И – выпучив этак гордо грудь, и с величайшим благородством в голосе:
– Но есть типы шалостей, которых мы с Сидализою, как люди нравственные, даже ни за какую высокую цену не допускаем! Ни-ни-ни! Принцип! Ни даже за сто франков!!!
– А если кто-нибудь предложит двести?
– Ах, мосье, грешно искушать бедность и труд. Принцип!.. Да и кто же в нынешнее тяжелое время платит по двести франков? Впрочем, если прикажете…

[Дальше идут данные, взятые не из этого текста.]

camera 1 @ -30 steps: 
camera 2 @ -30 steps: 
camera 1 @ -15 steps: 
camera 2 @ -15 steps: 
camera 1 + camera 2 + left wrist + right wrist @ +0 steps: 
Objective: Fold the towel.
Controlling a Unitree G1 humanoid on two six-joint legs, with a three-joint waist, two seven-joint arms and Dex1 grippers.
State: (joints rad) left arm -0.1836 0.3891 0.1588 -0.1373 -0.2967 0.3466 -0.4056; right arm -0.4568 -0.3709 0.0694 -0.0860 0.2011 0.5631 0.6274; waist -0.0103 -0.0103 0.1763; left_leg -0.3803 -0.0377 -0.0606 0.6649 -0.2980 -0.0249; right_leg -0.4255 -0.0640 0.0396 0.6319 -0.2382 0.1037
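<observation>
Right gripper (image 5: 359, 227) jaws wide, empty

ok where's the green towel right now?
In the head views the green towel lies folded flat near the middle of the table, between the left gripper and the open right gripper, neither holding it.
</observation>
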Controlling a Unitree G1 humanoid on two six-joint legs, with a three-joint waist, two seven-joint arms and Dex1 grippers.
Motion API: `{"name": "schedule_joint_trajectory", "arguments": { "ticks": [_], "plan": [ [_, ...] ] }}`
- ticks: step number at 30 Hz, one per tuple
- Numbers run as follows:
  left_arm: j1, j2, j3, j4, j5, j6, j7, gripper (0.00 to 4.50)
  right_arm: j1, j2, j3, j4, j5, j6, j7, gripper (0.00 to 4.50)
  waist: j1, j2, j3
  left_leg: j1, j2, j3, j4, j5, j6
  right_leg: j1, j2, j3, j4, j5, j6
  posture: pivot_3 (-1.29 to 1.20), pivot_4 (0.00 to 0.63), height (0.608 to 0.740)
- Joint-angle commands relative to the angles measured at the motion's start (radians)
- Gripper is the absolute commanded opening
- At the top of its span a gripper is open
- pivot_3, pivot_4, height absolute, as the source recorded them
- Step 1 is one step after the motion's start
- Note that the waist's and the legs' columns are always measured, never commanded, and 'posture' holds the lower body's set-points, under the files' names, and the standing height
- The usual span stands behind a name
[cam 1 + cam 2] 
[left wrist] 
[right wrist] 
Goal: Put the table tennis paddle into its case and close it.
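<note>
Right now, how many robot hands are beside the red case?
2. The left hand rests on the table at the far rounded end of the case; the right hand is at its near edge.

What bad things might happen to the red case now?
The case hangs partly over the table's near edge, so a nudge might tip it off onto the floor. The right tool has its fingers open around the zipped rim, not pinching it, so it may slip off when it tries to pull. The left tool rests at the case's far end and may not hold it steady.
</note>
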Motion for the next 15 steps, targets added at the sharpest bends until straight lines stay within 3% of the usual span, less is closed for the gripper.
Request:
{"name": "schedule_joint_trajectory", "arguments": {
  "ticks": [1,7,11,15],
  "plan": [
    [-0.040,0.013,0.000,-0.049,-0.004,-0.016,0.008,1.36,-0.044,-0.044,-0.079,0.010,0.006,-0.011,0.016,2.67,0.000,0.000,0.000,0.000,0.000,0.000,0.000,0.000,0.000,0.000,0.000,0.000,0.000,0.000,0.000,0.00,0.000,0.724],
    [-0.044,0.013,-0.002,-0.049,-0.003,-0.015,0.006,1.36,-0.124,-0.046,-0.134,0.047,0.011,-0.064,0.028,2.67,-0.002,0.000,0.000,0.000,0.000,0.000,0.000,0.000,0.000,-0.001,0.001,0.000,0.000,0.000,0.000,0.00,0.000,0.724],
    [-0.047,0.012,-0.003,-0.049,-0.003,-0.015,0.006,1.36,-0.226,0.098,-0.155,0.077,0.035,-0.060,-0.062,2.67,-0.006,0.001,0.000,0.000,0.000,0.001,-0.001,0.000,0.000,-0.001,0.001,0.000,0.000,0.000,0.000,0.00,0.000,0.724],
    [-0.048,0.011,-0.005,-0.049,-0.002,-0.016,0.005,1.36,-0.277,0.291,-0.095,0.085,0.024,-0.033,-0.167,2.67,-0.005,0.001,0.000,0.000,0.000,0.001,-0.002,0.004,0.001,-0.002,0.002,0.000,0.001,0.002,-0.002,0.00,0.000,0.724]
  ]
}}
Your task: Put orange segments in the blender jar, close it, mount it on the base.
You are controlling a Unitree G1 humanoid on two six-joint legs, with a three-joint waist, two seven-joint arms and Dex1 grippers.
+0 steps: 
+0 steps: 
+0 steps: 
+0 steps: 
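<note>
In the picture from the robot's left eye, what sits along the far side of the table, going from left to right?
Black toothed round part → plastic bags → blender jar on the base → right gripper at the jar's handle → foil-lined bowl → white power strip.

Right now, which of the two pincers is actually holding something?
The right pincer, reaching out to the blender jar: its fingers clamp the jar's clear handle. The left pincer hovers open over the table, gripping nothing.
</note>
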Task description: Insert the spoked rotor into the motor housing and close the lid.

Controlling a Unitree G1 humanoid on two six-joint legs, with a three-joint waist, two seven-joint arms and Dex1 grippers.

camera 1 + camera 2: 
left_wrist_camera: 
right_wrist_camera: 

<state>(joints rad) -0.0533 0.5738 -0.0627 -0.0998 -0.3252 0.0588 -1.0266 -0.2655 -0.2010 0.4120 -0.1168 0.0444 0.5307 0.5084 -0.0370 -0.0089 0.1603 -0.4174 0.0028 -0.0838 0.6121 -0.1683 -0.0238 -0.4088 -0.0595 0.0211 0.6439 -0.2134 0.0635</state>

– Нет, нет! Я только для примера, пошутил. Я не специалист, человек старого века. Сохрани меня Бог, чтобы я ввел вас в соблазн! Сберегите ваш прекрасный принцип свято и нерушимо!
Сидализа его оказалась девочкою веселою и забавною. Мы с ней премило прокутили затем три дня в Антверпене, съездили в Брюссель, Лилль, Льеж. Мосье Франсуа за все это время ни разу не показался на нашем горизонте, – деликатнейший человек! Лишь перед самым моим отъездом вынырнул на вокзале – пожелать мне счастливого пути. Опять, при сем удобном случае, выпили по два стаканчика коньяку и обменялись сигарами. Его сигара оказалась превосходнейшая, куда лучше моей, хотя, вы знаете, я курю недурные и дорогие… Но я уверен, – инстинктом все время чувствовал, что он всегда был близко – сидит где-нибудь за перегородкою и, невидимый, следит соколиным глазом в какую-нибудь всевидящую щель, учитывая по своему каторжному прейскуранту, не превысили бы блаженства, мною получаемые, договорные рубрики по тарифу. И – чуть что – запишет extra[13]. Деловой народ, черт их побери! Нашим российским до них – куда же! далеко! У нас всюду душу суют, даже проститутку с иллюзией покупают, даже на разбой с идеализмом идут. А на западе – чисто. На сколько разврата спросил, на столько тебе в обрез и отмерят. Литр и три четверти поцелуев! Два с половиной метра объятий первого сорта! Нежных слов и взглядов по двадцати франков за кило! Ночь аккуратно высчитана от такого-то часа и минуты до такого-то. Добросовестности коммерческой и чувству собственного достоинства – нет предела. Души и стыда, совести человеческой – никаких!